Knapp runs Invicta from her home in Overland Park, employing six full-time workers and, during fight weeks, numerous contractors.
“It’s not a 9-to-5 job,” she says. “You wake up [early]. You go to bed late. I like the hustle of it. Maybe that’s my fight. We have growing pains. But we haven’t even been in business for a year.”
Knapp says the goal, as with any startup business, is to keep overhead low without compromising the product. That means Invicta events are likely to remain in Kansas City, at least for now.
[page]
“This is our home,” Knapp says. “I would definitely say that we are going to promote out of the state at some point, but this is where we’re building our foundation.”

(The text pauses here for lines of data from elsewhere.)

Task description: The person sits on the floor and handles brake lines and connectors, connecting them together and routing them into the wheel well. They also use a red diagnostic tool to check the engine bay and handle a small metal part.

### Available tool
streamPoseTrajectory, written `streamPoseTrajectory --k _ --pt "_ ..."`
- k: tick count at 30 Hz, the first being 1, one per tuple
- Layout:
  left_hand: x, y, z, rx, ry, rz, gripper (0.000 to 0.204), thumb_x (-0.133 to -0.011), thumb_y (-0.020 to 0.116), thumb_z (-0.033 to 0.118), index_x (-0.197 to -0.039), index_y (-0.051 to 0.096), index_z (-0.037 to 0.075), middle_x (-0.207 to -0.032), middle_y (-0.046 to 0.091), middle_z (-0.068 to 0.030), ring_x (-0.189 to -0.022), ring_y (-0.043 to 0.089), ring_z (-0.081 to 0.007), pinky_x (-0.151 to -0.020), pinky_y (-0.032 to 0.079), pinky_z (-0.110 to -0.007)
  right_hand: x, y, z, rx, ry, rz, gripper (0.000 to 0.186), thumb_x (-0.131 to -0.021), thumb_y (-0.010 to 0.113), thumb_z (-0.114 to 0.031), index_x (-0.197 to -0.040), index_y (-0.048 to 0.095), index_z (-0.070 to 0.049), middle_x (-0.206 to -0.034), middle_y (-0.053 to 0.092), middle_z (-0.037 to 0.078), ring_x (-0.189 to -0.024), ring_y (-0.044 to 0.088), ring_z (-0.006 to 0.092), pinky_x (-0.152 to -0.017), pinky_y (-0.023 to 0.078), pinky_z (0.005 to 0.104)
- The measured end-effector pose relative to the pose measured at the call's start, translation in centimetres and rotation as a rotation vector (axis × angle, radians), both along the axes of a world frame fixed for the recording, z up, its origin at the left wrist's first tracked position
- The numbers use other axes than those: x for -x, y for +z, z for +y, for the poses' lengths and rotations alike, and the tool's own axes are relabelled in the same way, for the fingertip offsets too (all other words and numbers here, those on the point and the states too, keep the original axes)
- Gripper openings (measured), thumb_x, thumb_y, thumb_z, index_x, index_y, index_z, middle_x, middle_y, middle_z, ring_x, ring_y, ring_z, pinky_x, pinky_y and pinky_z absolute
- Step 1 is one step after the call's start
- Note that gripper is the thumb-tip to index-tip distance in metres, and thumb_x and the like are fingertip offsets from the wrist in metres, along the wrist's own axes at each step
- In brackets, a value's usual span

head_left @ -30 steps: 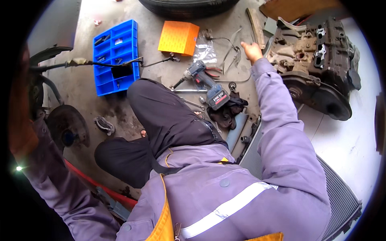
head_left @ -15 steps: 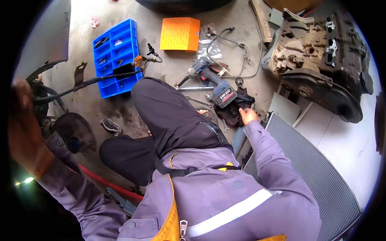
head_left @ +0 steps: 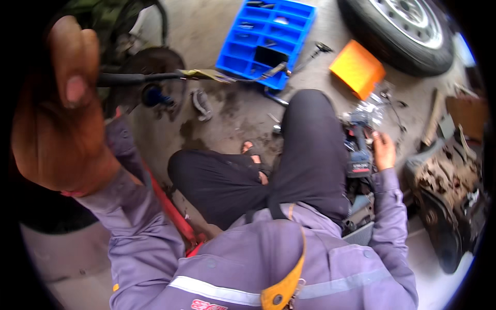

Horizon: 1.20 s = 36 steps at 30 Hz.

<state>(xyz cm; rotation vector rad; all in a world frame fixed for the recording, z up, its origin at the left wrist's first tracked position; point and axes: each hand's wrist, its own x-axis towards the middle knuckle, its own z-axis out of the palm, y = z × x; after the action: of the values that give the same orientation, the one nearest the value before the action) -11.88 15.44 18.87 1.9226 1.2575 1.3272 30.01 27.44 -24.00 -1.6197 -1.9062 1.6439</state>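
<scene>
My left hand (head_left: 67, 119) is raised large at the left, its fingers curled inward. A black cable (head_left: 139, 78) with a metal bracket (head_left: 209, 76) runs out from beside it. Whatever lies inside those fingers is hidden. At the right, my right hand (head_left: 383, 150) reaches down close beside a blue-black cordless impact wrench (head_left: 360, 147). Its fingers look stretched out and slightly apart, though blurred, with nothing visible in them. Behind the cable is a brake disc with a hub (head_left: 165, 95).
A blue compartment tray (head_left: 266, 39) with small parts lies ahead. Further right are an orange box (head_left: 356, 70), a wheel (head_left: 400, 36) and an engine block (head_left: 447, 191). A red bar (head_left: 173, 212) runs past my left arm. One radiator edge (head_left: 359, 235) shows near my right sleeve.
The view has swung left, shifting the scene rightward. My right hand has moved from the black cloth to beside the impact wrench. My left hand now appears larger, with its fingers curled.
</scene>
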Motion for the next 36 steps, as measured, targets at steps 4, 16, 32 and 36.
streamPoseTrajectory --k 4,16,32,36 --pt "-4.0 -1.1 -7.4 0.087 0.345 -0.254 0.034 -0.102 0.042 0.019 -0.124 0.052 -0.005 -0.065 0.042 0.0001 -0.055 0.030 -0.0094 -0.061 0.030 -0.025 10.9 5.9 4.2 -0.181 0.074 0.320 0.026 -0.100 0.058 -0.022 -0.109 0.067 0.000 -0.072 0.052 -0.005 -0.060 0.042 0.0033 -0.053 0.032 0.0205" --pt "-3.8 -4.1 -14.2 -0.066 0.635 -0.649 0.028 -0.108 0.035 0.016 -0.114 0.049 -0.007 -0.106 0.058 -0.0125 -0.049 0.035 -0.0084 -0.040 0.028 -0.023 27.7 12.8 -15.7 0.016 1.254 0.782 0.065 -0.075 0.070 -0.023 -0.135 0.051 -0.006 -0.121 0.061 0.019 -0.118 0.056 0.0349 -0.099 0.047 0.0422" --pt "-5.2 -11.7 -5.6 0.220 0.506 -0.805 0.045 -0.099 0.051 0.006 -0.141 0.036 -0.002 -0.095 0.069 -0.0227 -0.043 0.045 -0.0076 -0.040 0.034 -0.019 21.0 8.6 -14.0 0.057 1.116 0.668 0.022 -0.089 0.066 -0.024 -0.103 0.068 -0.007 -0.097 0.066 0.016 -0.094 0.063 0.0371 -0.082 0.050 0.0434" --pt "-3.2 -14.5 1.5 0.437 0.362 -0.823 0.046 -0.099 0.054 0.010 -0.141 0.038 -0.002 -0.096 0.069 -0.0208 -0.044 0.046 -0.0081 -0.041 0.034 -0.018 18.4 9.7 -13.1 -0.051 0.996 0.540 0.024 -0.090 0.064 -0.027 -0.101 0.066 -0.006 -0.090 0.064 0.015 -0.092 0.063 0.0353 -0.079 0.050 0.0440"
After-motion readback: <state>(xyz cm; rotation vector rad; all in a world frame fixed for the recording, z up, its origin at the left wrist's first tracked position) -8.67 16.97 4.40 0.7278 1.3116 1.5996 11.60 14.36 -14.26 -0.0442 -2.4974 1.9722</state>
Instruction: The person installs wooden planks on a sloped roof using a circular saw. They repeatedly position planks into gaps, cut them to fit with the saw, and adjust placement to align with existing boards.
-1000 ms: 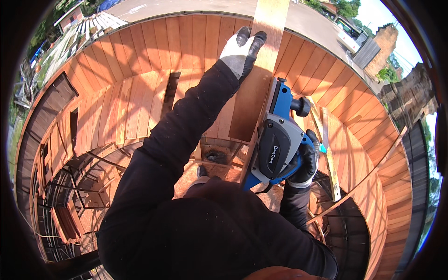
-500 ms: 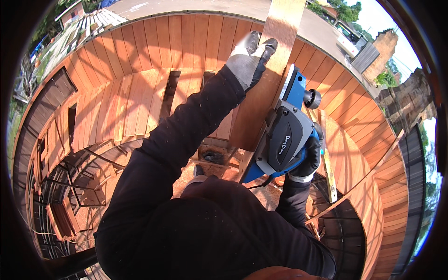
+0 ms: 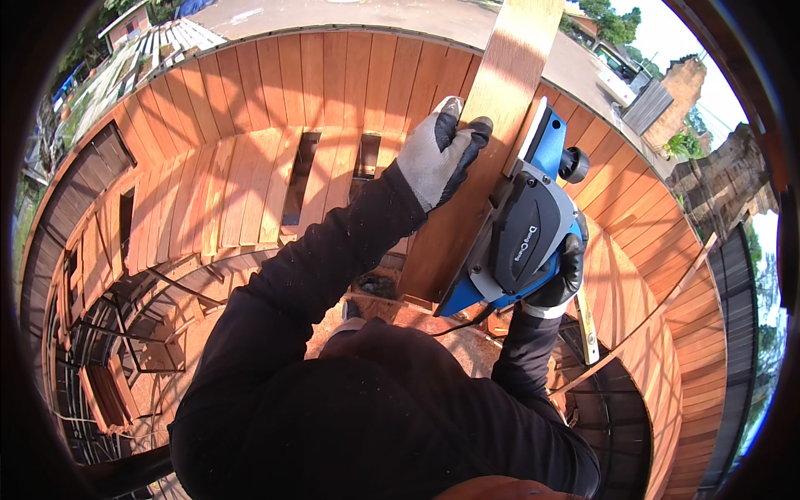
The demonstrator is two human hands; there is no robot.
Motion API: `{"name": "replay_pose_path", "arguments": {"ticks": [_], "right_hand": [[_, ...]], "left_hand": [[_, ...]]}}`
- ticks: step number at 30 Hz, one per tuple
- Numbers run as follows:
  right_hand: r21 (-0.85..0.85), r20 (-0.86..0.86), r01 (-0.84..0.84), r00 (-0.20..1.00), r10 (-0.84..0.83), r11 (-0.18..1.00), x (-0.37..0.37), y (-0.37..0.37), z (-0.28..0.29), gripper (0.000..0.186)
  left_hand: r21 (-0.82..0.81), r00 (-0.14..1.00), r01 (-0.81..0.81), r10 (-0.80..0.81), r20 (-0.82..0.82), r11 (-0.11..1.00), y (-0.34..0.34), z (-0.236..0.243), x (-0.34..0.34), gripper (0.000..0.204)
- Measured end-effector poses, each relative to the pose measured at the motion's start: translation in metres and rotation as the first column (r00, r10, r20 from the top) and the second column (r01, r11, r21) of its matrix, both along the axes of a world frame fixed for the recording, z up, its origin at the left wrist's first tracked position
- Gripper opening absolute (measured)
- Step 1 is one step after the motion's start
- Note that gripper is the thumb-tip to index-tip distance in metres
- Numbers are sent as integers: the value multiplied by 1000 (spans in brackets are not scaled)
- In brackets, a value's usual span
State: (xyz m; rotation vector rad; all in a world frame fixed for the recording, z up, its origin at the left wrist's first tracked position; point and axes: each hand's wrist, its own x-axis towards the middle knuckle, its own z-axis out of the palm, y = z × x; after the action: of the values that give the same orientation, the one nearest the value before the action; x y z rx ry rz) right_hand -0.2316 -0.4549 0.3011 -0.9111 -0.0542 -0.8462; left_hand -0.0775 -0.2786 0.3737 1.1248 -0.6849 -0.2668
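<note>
A long wooden board (image 3: pixel 483 179) slants up and away in front of me, its far end beyond the curved wall. My left hand (image 3: pixel 442 154), in a grey and black glove, is closed round the board's left edge with the thumb lying on its face. A blue and grey electric planer (image 3: pixel 521 225) lies against the board's right edge. My right hand (image 3: pixel 565 279), gloved as well, grips the planer's rear handle. The planer's black front knob (image 3: pixel 573 165) is untouched. Its underside against the wood is mostly hidden.
A curved plank bench (image 3: pixel 225 192) with gaps between slats and a plank wall (image 3: pixel 342 79) surround me. A yellow spirit level (image 3: pixel 587 329) leans at right, near a thin wooden strip (image 3: pixel 642 321). Short boards (image 3: pixel 108 396) are stacked lower left. A dark cord (image 3: pixel 467 323) trails from the planer.
The board and planer have shifted a little to the right in view. My left hand sits slightly lower along the board; my right still grips the planer.
</note>
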Motion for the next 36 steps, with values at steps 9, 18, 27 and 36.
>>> {"name": "replay_pose_path", "arguments": {"ticks": [9, 18, 27, 36], "right_hand": [[-19, 109, -27, 994, 29, 999, 9, -15, 13, 47], [-4, 151, -114, 982, 114, 993, 11, -48, 23, 53], [-59, 240, -74, 967, 86, 996, 24, -70, 63, 46], [-76, 278, 87, 959, -63, 993, 30, -95, 110, 45]], "left_hand": [[163, 994, 72, -57, -95, 984, 19, -21, -27, 53], [210, 968, 221, -188, -168, 952, 34, -51, -46, 42], [290, 980, 198, -197, -32, 936, 38, -59, -62, 43], [140, 973, 229, -230, -16, 963, 37, -70, -64, 37]]}}
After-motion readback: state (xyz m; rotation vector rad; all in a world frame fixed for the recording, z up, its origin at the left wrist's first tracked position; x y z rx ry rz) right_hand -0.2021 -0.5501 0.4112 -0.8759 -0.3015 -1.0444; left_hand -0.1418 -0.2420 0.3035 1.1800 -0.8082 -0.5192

It’s also home to Knapp’s 19-year-old daughter, Chace, who attends a junior college here. (A single mother, Knapp was divorced in 2004.) “This is the first time that I’ve gotten to be home in years and years and years,” Knapp says. “When my daughter says to me how proud she is, after all of the sacrifices that she’s made over the years with my time, to me it’s worth it.”
This weekend’s fifth edition of Invicta marks the promotion’s second attempt at Internet pay-per-view. January’s card was set for Ustream, but a failure kept paying fans from accessing the content. The snafu made the night even more hectic for Knapp, who made the call to pull down the paywall, offer the fights for free and refund all the customers’ money.
This time, she has purchased satellite time, allowing the fights to stream in HD. But IPPV has its limits. “You’re not going to create new fans on an Internet pay-per-view,” Meltzer says. “You’re only going to get the super-hardcore fans, whatever that’s going to be, whether it’s 500 or 3,000. You’re not going to get 30,000 or 50,000 or 200,000 people buying an Internet pay-per-view at this stage or perhaps anytime soon.”
Internet pay-per-view isn’t a money-loser. But it’s not a moneymaker, either. Invicta’s future, Knapp knows, hinges on the right broadcast deal.
“If you want to make money with a company, you’ve got to get TV-rights fees, and then you can springboard with the merchandise or whatever else you can do and become a cool thing,” Meltzer says. “Without it, you can’t grow. Can women’s fights draw TV ratings? I think we’ve already proven that it can. You can’t even debate that now. It’s proven it can.”
Meltzer has floated the idea of a UFC partnership with Invicta (or an outright purchase of Knapp’s company). He says the UFC’s promotional machine would yield more opportunity for the fighters to gain experience — and get more exposure for Invicta.
Knapp says she’s open to a working arrangement with MMA’s biggest organization. But she doesn’t sound like someone ready to sell, and she says Invicta’s own TV deal may not be far off. (She’s also working on a potential reality-TV series.)
“I just haven’t went out there and aggressively attacked it,” Knapp says of a broadcast contract. “A lot of people are depending on me to make good decisions that affect their future. So it’s not something that I jump into very hastily.”
In Knapp’s vision, Invicta becomes an internationally known brand that reaches a generation of young girls. Her Invicta of the near future, she says, has a broadcast partner that’s more than just a larger entity throwing money at a project. “I promise you, we’ve already got stars,” Knapp says. “We just need that platform, that broadcast partner.”
Knapp is already planning Invicta 6, featuring Marloes Coenen against the winner of the Santos-Muxlow fight for the 145-pound championship.
“I just love the sport,” Knapp says. “I would fight for it, and I do every day.”